Simplify square root of 202/17

Solution:

Simplification Process:

Step 1: Separate the square root of the fraction into the square root of the numerator and denominator: $\sqrt{\frac{202}{17}}=\frac{\sqrt{202}}{\sqrt{17}}$.

Step 2: Rationalize the denominator by multiplying the fraction by $\frac{\sqrt{17}}{\sqrt{17}}$: $\frac{\sqrt{202}}{\sqrt{17}}\cdot \frac{\sqrt{17}}{\sqrt{17}}$.

Step 3: Simplify the expression by combining the terms in the denominator:

Step 3.1: Multiply the square roots in the numerator and denominator: $\frac{\sqrt{202}\cdot \sqrt{17}}{\sqrt{17}\cdot \sqrt{17}}$.

Step 3.2: Express $\sqrt{17}$ as a power: $\frac{\sqrt{202}\cdot \sqrt{17}}{(\sqrt{17}{)}^1\cdot \sqrt{17}}$.

Step 3.3: Repeat the expression of $\sqrt{17}$ as a power: $\frac{\sqrt{202}\cdot \sqrt{17}}{(\sqrt{17}{)}^1\cdot (\sqrt{17}{)}^1}$.

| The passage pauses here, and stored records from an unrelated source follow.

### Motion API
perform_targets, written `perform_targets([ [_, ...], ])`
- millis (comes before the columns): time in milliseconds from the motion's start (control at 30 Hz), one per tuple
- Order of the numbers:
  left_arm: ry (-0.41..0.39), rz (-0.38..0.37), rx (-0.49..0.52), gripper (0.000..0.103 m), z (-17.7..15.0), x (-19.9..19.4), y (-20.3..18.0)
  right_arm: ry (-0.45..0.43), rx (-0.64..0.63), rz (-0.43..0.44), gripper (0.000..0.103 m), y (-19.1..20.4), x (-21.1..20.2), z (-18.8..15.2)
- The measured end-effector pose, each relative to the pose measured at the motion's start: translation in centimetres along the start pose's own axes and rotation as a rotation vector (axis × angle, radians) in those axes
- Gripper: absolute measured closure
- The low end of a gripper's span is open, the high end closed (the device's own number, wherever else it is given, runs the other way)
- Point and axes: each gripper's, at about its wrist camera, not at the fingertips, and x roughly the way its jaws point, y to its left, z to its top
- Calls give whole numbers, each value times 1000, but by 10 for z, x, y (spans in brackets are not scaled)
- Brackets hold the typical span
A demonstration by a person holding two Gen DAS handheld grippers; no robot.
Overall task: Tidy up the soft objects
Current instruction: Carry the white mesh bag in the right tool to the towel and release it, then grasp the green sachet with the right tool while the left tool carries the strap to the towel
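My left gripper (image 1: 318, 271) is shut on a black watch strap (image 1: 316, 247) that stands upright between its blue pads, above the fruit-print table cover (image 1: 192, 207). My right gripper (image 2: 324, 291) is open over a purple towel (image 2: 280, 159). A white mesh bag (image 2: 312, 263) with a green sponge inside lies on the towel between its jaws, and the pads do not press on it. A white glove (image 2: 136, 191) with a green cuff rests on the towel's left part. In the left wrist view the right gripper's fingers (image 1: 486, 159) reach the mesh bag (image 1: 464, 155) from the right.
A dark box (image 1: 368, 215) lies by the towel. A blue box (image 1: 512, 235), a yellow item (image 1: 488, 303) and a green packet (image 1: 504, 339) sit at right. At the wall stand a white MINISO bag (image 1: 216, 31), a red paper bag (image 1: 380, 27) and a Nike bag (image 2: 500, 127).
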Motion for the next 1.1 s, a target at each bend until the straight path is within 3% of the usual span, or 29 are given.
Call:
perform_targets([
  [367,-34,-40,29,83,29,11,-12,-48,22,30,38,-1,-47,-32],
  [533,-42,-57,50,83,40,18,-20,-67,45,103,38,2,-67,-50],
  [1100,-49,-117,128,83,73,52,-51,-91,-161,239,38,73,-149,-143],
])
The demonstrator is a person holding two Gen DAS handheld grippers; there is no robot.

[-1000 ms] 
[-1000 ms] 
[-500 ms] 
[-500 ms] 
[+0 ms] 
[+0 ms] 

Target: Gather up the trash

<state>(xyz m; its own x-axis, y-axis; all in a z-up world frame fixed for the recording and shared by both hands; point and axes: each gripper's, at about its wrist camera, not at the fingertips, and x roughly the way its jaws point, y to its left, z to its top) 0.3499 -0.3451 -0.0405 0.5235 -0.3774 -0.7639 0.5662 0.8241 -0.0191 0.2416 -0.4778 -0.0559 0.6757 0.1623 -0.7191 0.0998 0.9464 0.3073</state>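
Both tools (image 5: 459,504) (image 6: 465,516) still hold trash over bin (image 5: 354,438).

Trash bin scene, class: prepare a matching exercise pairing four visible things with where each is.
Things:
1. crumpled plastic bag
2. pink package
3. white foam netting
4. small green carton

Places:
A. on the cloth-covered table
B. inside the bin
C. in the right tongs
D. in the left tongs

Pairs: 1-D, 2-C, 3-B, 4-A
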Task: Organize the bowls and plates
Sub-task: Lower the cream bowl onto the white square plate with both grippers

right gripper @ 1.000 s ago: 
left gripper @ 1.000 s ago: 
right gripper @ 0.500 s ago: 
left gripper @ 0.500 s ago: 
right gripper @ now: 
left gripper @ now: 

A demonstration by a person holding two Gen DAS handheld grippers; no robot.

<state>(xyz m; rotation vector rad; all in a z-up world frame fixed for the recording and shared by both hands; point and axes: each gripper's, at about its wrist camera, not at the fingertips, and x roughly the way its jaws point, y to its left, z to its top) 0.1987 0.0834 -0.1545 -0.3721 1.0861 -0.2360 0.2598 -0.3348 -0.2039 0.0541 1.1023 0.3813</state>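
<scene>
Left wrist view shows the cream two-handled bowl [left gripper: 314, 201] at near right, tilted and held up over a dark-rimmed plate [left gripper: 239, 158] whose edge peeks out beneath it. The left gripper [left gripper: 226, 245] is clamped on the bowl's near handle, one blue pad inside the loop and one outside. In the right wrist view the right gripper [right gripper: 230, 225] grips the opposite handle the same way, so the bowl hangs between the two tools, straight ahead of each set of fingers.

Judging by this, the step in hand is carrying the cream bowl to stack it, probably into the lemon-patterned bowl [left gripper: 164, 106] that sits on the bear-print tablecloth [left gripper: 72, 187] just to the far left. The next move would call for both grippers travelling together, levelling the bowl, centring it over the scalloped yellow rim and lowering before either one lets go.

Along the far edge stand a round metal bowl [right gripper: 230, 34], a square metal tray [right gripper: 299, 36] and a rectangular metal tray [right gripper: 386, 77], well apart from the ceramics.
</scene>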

Step 3.4: Apply the exponent rule $a^m\cdot a^n=a^{m+n}$: $\frac{\sqrt{202}\cdot \sqrt{17}}{(\sqrt{17}{)}^{1+1}}$.

Step 3.5: Add the exponents: $\frac{\sqrt{202}\cdot \sqrt{17}}{(\sqrt{17}{)}^2}$.

Step 3.6: Convert the squared square root back to the base number:

Step 3.6.1: Rewrite $\sqrt{17}$ using exponent notation: $\frac{\sqrt{202}\cdot \sqrt{17}}{((17{)}^{\frac{1}{2}}{)}^2}$.

Step 3.6.2: Apply the power of a power rule: $\frac{\sqrt{202}\cdot \sqrt{17}}{(17{)}^{\frac{1}{2}\cdot 2}}$.

Step 3.6.3: Simplify the exponent: $\frac{\sqrt{202}\cdot \sqrt{17}}{(17{)}^{\frac{2}{2}}}$.

Step 3.6.4: Reduce the fraction in the exponent:

Step 3.6.4.1: Cancel out the common factor: $\frac{\sqrt{202}\cdot \sqrt{17}}{(17{)}^{\frac{\cancel{2}}{\cancel{2}}}}$.

Step 3.6.4.2: Finalize the denominator: $\frac{\sqrt{202}\cdot \sqrt{17}}{(17{)}^1}$.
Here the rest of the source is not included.